Why i like dbt and why you should too

Dbt (or data build tool) transforms the way you work with sql, if you are someone like me that comes from a software engineering background then you will feel at home with the dbt workflow. So let’s get to it, first what is dbt?

Dbt is an open-source command line tool that helps analysts and engineers transform data in their warehouse more effectively.

Ok this is what dbt is according to wikipedia, but lets try to get a little better understanding then that. When I’m working with dbt it reminds me of working with a compiler, i write my dbt code, compile it into sql code and then i can execute my query or tests right from the terminal using the dbt cli. But don’t think that is all that dbt does, while the compiler is part of the core of what is dbt it’s much more then just that. I also mentioned that I can run my compiled sql code in the terminal using dbt, this is another core part of what makes up dbt. by letting dbt compile and then run code it allows it to understand the dependencies between the different models and do powerful things like run the models in order of their dependencies. These are some of the things that i will mention in this article.

Dbt code

First lets talk about dbt code and what it is. Dbt code is simply put sql code combined with jinja and some extra features sprinkled on top of that.

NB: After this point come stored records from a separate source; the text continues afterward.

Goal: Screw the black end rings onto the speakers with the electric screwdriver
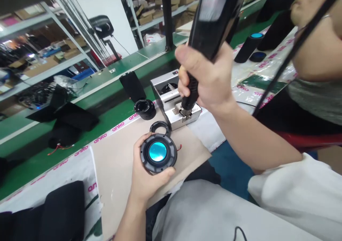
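Speaker driver (158, 153) with blue cone cupped face-up in left hand (145, 175) over cardboard mat (117, 169), right hand (207, 79) clenched round electric screwdriver (211, 24), bit down at metal screw feeder (173, 104); best kept vertical, driver level and steady.

The word "anko" was printed in pink, repeated, along the white tape (117, 127) at the edge of the green belt (107, 116). Similar pink marks were seen on the plastic sheet (251, 91), too blurred to be read.
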`<state>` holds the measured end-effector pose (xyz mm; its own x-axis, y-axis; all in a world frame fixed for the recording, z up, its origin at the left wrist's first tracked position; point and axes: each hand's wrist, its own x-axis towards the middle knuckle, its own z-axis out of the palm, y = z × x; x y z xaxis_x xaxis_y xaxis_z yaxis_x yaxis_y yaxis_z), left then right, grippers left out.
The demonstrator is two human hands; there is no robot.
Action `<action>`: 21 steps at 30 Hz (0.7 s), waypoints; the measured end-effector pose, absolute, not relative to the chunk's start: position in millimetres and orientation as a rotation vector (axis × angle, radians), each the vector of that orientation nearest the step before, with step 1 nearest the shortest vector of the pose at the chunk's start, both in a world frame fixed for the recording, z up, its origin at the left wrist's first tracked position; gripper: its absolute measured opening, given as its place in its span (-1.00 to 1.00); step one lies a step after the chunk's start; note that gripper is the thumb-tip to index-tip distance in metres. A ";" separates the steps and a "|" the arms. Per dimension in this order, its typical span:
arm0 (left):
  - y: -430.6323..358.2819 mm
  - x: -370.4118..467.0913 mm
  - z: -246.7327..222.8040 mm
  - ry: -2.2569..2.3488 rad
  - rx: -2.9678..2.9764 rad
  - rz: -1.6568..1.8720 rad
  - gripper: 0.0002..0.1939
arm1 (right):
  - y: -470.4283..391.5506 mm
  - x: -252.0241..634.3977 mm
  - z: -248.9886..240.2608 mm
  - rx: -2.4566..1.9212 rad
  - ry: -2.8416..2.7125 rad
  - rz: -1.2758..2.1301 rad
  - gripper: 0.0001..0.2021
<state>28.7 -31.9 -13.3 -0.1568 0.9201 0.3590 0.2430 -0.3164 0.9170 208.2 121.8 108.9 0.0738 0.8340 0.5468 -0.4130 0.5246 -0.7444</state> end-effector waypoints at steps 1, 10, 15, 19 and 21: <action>-31.9 28.8 -12.9 1.336 1.531 1.519 -0.11 | 127.5 208.4 99.6 -0.483 -1.137 0.955 -0.49; -32.3 26.2 -14.7 1.297 1.516 1.521 -0.08 | 136.8 209.7 69.3 -0.594 -1.227 1.085 -0.50; -30.8 26.4 -17.5 1.281 1.491 1.533 -0.07 | 126.9 217.0 72.9 -0.579 -1.238 1.209 -0.53; -27.7 27.0 -18.6 1.286 1.516 1.521 -0.02 | 96.8 211.2 117.5 -0.401 -1.166 1.111 -0.67; -26.0 27.2 -18.8 1.291 1.521 1.518 -0.01 | 79.5 202.3 142.3 -0.376 -1.237 1.242 -0.59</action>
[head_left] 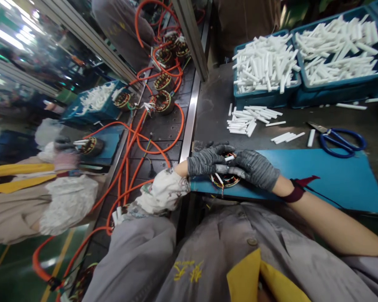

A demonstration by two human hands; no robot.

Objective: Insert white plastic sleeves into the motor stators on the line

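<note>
A round motor stator with copper windings lies on the blue mat in front of my body, partly covered by my hands. My left hand, in a grey knit glove, curls around its left and far side. From the right, my gloved right hand reaches over the stator, its fingertips meeting those of the left. Between the hands a short white sleeve tube shows, its right end at my right fingers. More white sleeves stick out at the stator's near left side, beside thin coloured wires.
Blue bins of white tubes stand at the back right. Loose tubes and blue-handled scissors lie before them. A roller conveyor on the left carries stators and orange cables. Beyond it, a co-worker's gloved hand is near another stator.
</note>
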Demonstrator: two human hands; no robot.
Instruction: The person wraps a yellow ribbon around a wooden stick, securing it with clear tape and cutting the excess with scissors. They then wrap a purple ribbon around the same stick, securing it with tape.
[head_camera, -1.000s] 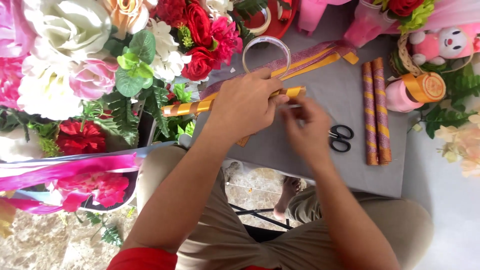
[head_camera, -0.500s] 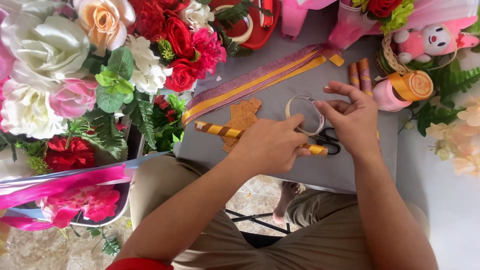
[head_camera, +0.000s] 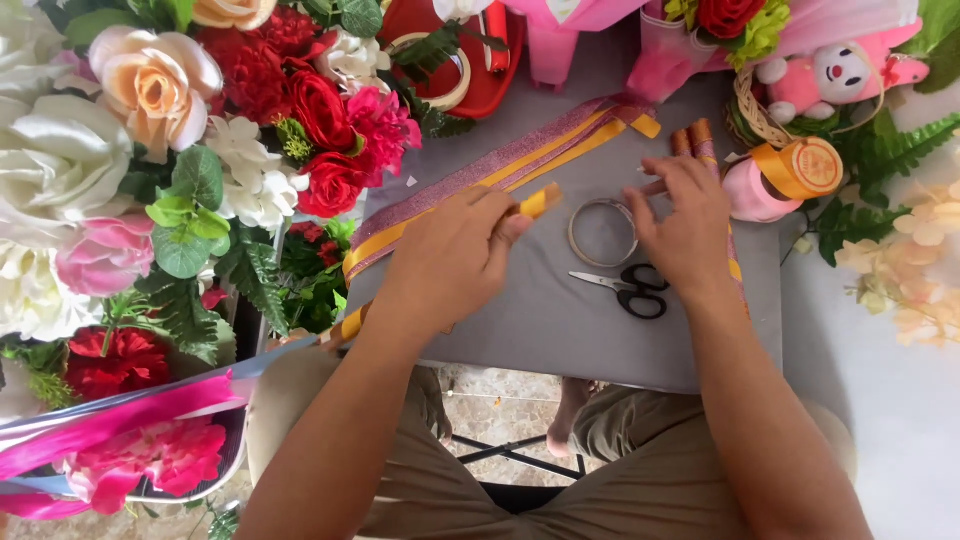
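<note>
We look down on a grey bench (head_camera: 560, 320) crowded at its edges with craft supplies. Our left hand (head_camera: 450, 255) closes its grip around a rolled stick wrapped in gold ribbon (head_camera: 540, 201), holding it slantwise so one end pokes out near the fingertips and the other runs back past the wrist toward the bench edge. Our right hand (head_camera: 685, 225) lies flat and spread, fingers resting on two more wrapped sticks (head_camera: 692, 140), its grip holding nothing; it seems to be steadying or picking among them. Between the hands lie a clear tape ring (head_camera: 602, 232) and black-handled scissors (head_camera: 625, 290), close within reach. Long strips of pink and gold ribbon (head_camera: 500, 175) stretch diagonally behind the left hand. A ribbon spool (head_camera: 790, 172) sits just right of the sticks. Artificial flowers (head_camera: 200, 150) bank up on the left.
</note>
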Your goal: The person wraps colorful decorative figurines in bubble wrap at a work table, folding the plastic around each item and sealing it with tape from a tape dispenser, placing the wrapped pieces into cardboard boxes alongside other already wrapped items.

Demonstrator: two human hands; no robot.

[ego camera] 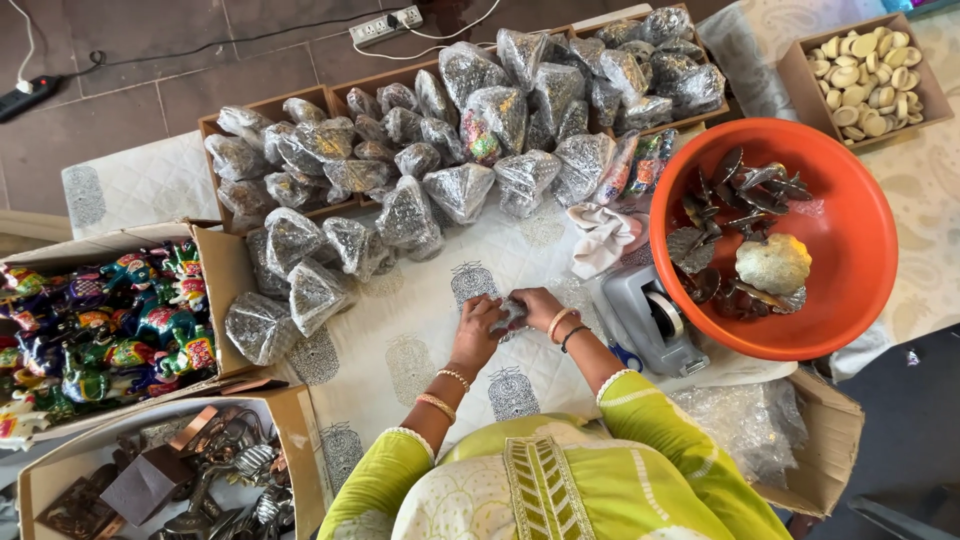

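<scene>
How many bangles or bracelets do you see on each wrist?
4. Two gold bangles on the left wrist, near the left hand; one gold and one dark on the right wrist. Others may be hidden.

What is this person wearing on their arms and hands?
Both arms come out of short lime-green sleeves edged with white trim. The left hand has bare fingers, and its wrist carries gold-coloured bangles. The right hand is also gloveless, with an orange bangle and a thin dark band at the wrist.
</scene>
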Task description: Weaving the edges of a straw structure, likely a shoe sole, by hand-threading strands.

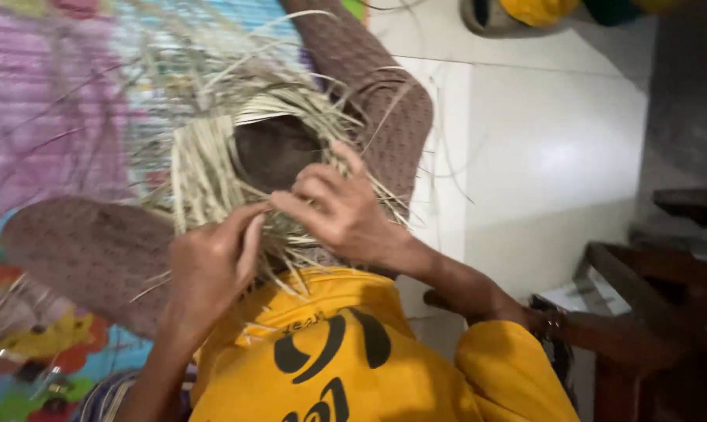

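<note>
Weaving looks partly done on the round, pale straw-coloured basket of flat dried-leaf strips [213, 168], which sits in the person's lap between the knees: its wall and rim are already formed around a dark hollow centre, while many loose strip ends [291, 86] stick out unwoven all around the edge, so I judge the rim finishing is left. The left hand [209, 262] pinches a strip at the near rim between thumb and fingers, closed narrowly on it. The right hand [342, 207] has its fingers curled over the rim beside it, gripping strips there. Brown patterned trouser legs [88, 246] frame the work, above a yellow shirt with black markings [330, 352]. A colourful printed mat [49, 101] and white tiled floor [557, 133] lie beyond. Motion blur hides the weave pattern, and the basket's base and far side cannot be made out; dark wooden furniture [658, 289] is cut off at the right.
</note>
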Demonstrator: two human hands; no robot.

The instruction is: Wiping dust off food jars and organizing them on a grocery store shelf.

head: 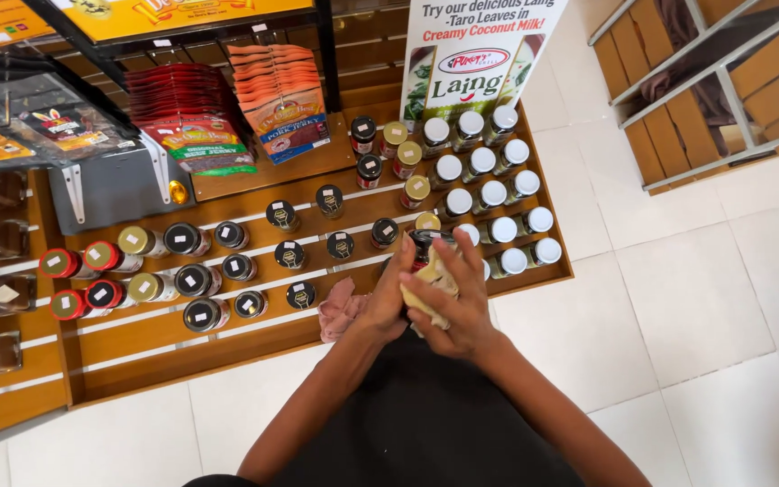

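Note:
My left hand (388, 302) grips a small jar with a dark lid (422, 243) just above the front edge of a wooden display shelf (227, 347). My right hand (458, 302) presses a pale yellow cloth (429, 287) against the jar's side, fingers spread over it. Both hands meet around the jar in the middle of the view, so most of the jar's body is hidden.
Rows of jars with black (282, 215), gold (133, 240), red (58, 263) and white (512, 261) lids stand on the stepped shelf. A pink cloth (341, 307) lies on the lowest step. Snack packets (193, 115) hang behind. A poster (472, 56) stands at the back. White tiled floor (696, 298) lies to the right.

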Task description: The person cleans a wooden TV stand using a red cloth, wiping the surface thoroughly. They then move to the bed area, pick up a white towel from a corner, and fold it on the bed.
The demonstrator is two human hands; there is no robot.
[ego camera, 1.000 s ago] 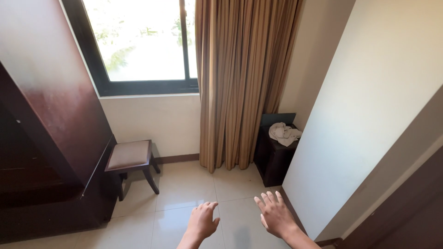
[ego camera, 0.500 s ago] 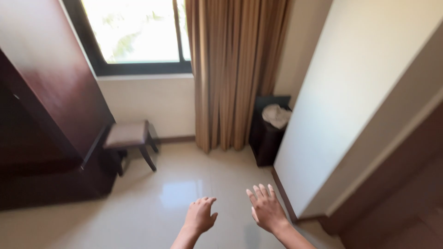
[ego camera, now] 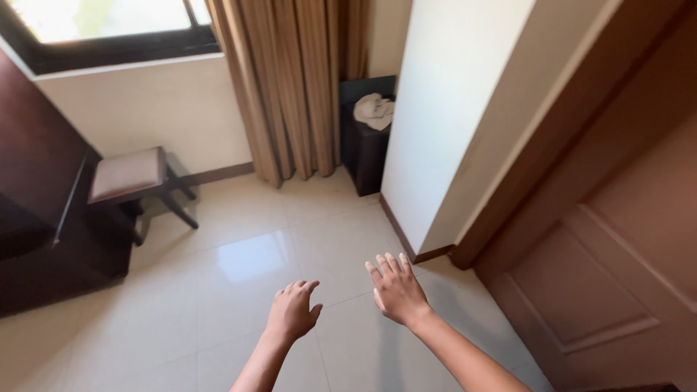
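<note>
Fingers: those of the right hand (ego camera: 396,292) straight and slightly spread, palm down, holding nothing; those of the left hand (ego camera: 292,311) loosely curled inward, thumb out to the side, also holding nothing

Head view, single entry:

- Both hands, bare forearms entering from 6 o'clock, held in the air over the glossy cream floor tiles (ego camera: 247,261); hands near each other but apart, touching no object
- Dark brown panelled wooden door (ego camera: 624,268), at 3 to 4 o'clock; the thing nearest the right hand, apart from it
- Plain white wall corner (ego camera: 443,123) with dark skirting at its foot, at 1 o'clock, beyond the right hand
- Black boxy bin (ego camera: 365,149) with a crumpled pale cloth (ego camera: 375,110) on top, at 12 o'clock, standing in the corner between the white wall and the curtain
- Tan pleated floor-length curtain (ego camera: 290,87), at 11 to 12 o'clock, just beside the bin
- Dark-framed window (ego camera: 109,33), bright with daylight, at 10 to 11 o'clock
- Dark wooden stool with beige padded seat (ego camera: 127,174), at 10 o'clock, below the window
- Dark reddish-brown wooden cabinet (ego camera: 36,189), at 9 o'clock, just beside the stool
</note>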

Using jinja together with sql will enable you to write things like loops and if statements which can be great tools when creating models. However it is those extra features which really let dbt shine. Probably the most important of these features is the ref() function. The ref() function reference other models in the dbt project and it lets you reference those model using only the model name (same as file name) without having to specify the database or schema.

select
  *
from {{ref('model_name'}}

Instead dbt let’s you specify the database and schema in a config file. This makes it easy to change database and schema depending on if you are in a development environment or production environment.

By letting dbt handle the references between different models it allows dbt to build a dependency graph during compilation of the dbt models. Using this dependency graph dbt can then run all the models in order of their dependencies.

Another important function in dbt is the source() function. This function works similar to the ref() function except that it references a source table instead of another dbt model and just like the ref() function a .yaml config file define the sources.

select
  *
from {{source('source_name', 'table_name')}}

Profiles

Before we start talking about the dbt cli i have to mention profiles which is only needed when using dbt cli and not if you are using dbt cloud (which I will not discuss in this article because honestly I have no experience using it).

Dbt uses profiles and targets to know which data warehouse to connect to. Inside the file profiles.yml are the profiles and target defined and this file can either be inside the project directory or inside the ~/.dbt/ directory.

The beauty with this is that you can reuse the same profile and profiles.yml file for projects that uses that same warehouses and you can use different targets depending on your environment. A typical workflow includes having at least one dev environment target and a prod environment target.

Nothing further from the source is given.